Works perfectly on same SQL Server build running on Windows 8.1 .

Any ideas?

-- Edit It is as simple as it can be

using System;
using System.Collections.Generic;
using System.Text;
using System.Data.SqlTypes;           //SqlString, SqlInt32, SqlBoolean
using System.Text.RegularExpressions; //Match, Regex
using Microsoft.SqlServer.Server;     //SqlFunctionAttribute
public partial class UserDefinedFunctions
{
    public static readonly RegexOptions Options = RegexOptions.IgnorePatternWhitespace | RegexOptions.Multiline;
    [SqlFunction]
    [Microsoft.SqlServer.Server.SqlFunction(IsDeterministic = true, IsPrecise = true)]
    public static SqlBoolean RegExMatch(SqlString input, SqlString pattern)
    {
        if (input.IsNull || pattern.IsNull) //nulls dont qualify for a match
            return SqlBoolean.False;
    return Regex.IsMatch(input.Value, pattern.Value, RegexOptions.IgnoreCase);
    }
}

So by little changes this works now: Main lesson in C# seems to be the same as in TSQL beware of implicit data conversion.

using System;
using System.Text;
using System.Data.SqlTypes;           //SqlString, SqlInt32, SqlBoolean
using System.Text.RegularExpressions; //Match, Regex
using Microsoft.SqlServer.Server;     //SqlFunctionAttribute
public partial class UserDefinedFunctions
{
public static readonly RegexOptions Options = RegexOptions.IgnorePatternWhitespace | RegexOptions.Singleline | RegexOptions.Compiled | RegexOptions.IgnoreCase | RegexOptions.CultureInvariant;

    [Microsoft.SqlServer.Server.SqlFunction(IsDeterministic = true, IsPrecise = true, DataAccess = DataAccessKind.Read)]
    public static SqlBoolean RegExMatch(SqlString input, SqlString pattern)
{
    if (input.IsNull || pattern.IsNull) //nulls dont qualify for a match
        return SqlBoolean.False;
    string sqldata = input.ToString();
    string regex = pattern.ToString();
    return Regex.IsMatch(sqldata, regex);
 }
  • Does this happen for all patterns or just this one? It could be an inefficient pattern (i.e. excessive backtracking or unnecessary Captures). You should look into setting the MatchTimeout property (new in .NET Framework 4.5). Did you code the RegEx function yourself? If so, are you using static or instance RegEx methods? Is the SqlFunction method marked as IsDeterministic=true? Is the assembly marked as SAFE? – Solomon Rutzky Apr 13 '15 at 20:21
  • 2
    How big are these tables?
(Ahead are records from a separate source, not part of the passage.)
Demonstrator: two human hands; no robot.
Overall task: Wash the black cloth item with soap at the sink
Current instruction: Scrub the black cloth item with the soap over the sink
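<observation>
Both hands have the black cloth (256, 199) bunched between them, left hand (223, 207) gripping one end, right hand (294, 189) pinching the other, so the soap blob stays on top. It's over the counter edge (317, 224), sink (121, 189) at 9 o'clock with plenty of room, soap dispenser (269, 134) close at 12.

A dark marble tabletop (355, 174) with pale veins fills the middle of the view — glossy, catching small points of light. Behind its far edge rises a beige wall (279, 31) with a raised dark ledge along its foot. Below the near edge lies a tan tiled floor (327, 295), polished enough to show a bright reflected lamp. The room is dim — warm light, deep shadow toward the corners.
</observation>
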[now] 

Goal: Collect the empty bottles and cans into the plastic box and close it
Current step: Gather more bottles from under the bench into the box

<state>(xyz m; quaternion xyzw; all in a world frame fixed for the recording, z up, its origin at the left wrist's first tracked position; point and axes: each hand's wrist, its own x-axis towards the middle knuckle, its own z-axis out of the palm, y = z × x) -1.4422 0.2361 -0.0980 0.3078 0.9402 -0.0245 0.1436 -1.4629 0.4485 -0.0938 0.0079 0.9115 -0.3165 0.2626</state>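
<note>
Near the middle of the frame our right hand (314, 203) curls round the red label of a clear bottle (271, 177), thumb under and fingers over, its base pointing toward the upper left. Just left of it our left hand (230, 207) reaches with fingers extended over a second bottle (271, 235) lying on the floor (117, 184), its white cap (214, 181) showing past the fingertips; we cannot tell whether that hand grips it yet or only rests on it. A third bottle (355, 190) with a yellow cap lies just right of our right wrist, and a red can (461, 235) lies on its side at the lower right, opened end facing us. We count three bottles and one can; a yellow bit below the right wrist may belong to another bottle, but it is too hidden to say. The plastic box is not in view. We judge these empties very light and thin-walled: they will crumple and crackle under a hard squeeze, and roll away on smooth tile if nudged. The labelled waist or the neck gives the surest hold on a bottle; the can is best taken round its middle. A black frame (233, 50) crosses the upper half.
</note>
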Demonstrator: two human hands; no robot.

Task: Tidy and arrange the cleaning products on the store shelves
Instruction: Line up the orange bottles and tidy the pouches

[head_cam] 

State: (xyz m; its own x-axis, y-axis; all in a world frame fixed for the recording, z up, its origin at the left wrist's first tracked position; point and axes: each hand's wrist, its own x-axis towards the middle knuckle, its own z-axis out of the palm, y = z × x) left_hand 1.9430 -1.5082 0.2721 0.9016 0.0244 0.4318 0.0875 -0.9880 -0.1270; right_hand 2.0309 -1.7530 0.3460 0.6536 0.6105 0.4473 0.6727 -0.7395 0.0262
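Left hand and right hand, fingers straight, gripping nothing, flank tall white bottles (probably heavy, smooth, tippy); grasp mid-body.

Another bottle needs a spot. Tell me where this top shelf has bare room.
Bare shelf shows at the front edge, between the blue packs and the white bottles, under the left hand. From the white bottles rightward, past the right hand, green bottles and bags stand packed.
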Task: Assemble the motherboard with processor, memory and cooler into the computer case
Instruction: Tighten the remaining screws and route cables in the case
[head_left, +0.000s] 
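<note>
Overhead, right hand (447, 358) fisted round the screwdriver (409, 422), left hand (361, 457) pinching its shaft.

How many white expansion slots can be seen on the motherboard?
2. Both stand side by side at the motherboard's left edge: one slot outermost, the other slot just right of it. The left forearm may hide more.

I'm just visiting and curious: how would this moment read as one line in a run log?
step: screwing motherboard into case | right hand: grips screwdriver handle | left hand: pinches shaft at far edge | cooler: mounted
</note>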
Also, could you check if the estimated plan for the problem statements has a parallel operator? If yes, could you check if the issue occurs without parallelism i.e. with a MAXDOP = 1 hint. – Amit Banerjee Apr 14 '15 at 11:18
  • 2
    The code looks fine, except for the duplicate [SqlFunction] attribute. Is that the exact code? I don't think that would compile. The Framework version 2.0 / 3.0 / 3.5 distinction is a non-issue as you are using 4.0 / 4.5 / 4.5.x / etc or whatever is on that server since you are on SQL Server 2014 which is bound to CLR version 4. Is the server showing the problem 32-bit? How much memory does it have compared to the other servers? And have you checked the SQL Server logs just after getting that error? – Solomon Rutzky Apr 14 '15 at 17:04
  • 2
    The exact version of .NET is not related to the problem, though it would be nice to know if all of the servers are on at least 4.5 since that would mean you can use the new MatchTimeout property. But I don't think that is really the issue either if you are only passing in 5 chars max. It is possible that this one machine has a corrupted install of the .NET Framework, and that can be repaired once trout fishing activities have ceased ;-). Also, [0-9].* is simple but also inefficient since it matches all chars, if any, after the first digit; using just [0-9] for an IsMatch is better. – Solomon Rutzky Apr 15 '15 at 2:36
  • 1
    Why did you change DataAccessKind to Read? That just slows it down and you aren't doing any data access. Also, I do realize that it seems to be working now, but I would be cautious with using the ToString() method as opposed to the Value property as I don't think ToString handles encodings properly, or something like that. What is your databases collation set to? Of course, I just re-read one of your comments above and see that the column is VARCHAR instead of NVARCHAR. Does that field have a different collation than the database? – Solomon Rutzky May 29 '15 at 18:35
4

The problem is a locale conflict between the Windows OS and SQL Server (specifically the database where the Assembly is loaded). You can run the following query to see what they are both set to:

SELECT os_language_version,
       DATABASEPROPERTYEX(N'{name of DB where Assembly exists}', 'LCID') AS 'DatabaseLCID'
FROM   sys.dm_os_windows_info;

If they are different then you can definitely get some "odd" behavior, such as what you are seeing. The issue is that:

  • SqlString includes more than just the text itself: it includes the default collation of the database in which the assembly exists. The collation is comprised of two pieces of information: the locale info (i.e. LCID), and the comparison options (i.e. SqlCompareOptions) which detail the sensitivity to case, accents, kana, width, or everything (binary and binary2).
  • String operations in .NET, unless explicitly given a locale, use the locale info of the current thread, which is set in Windows (i.e. the Operating System / OS).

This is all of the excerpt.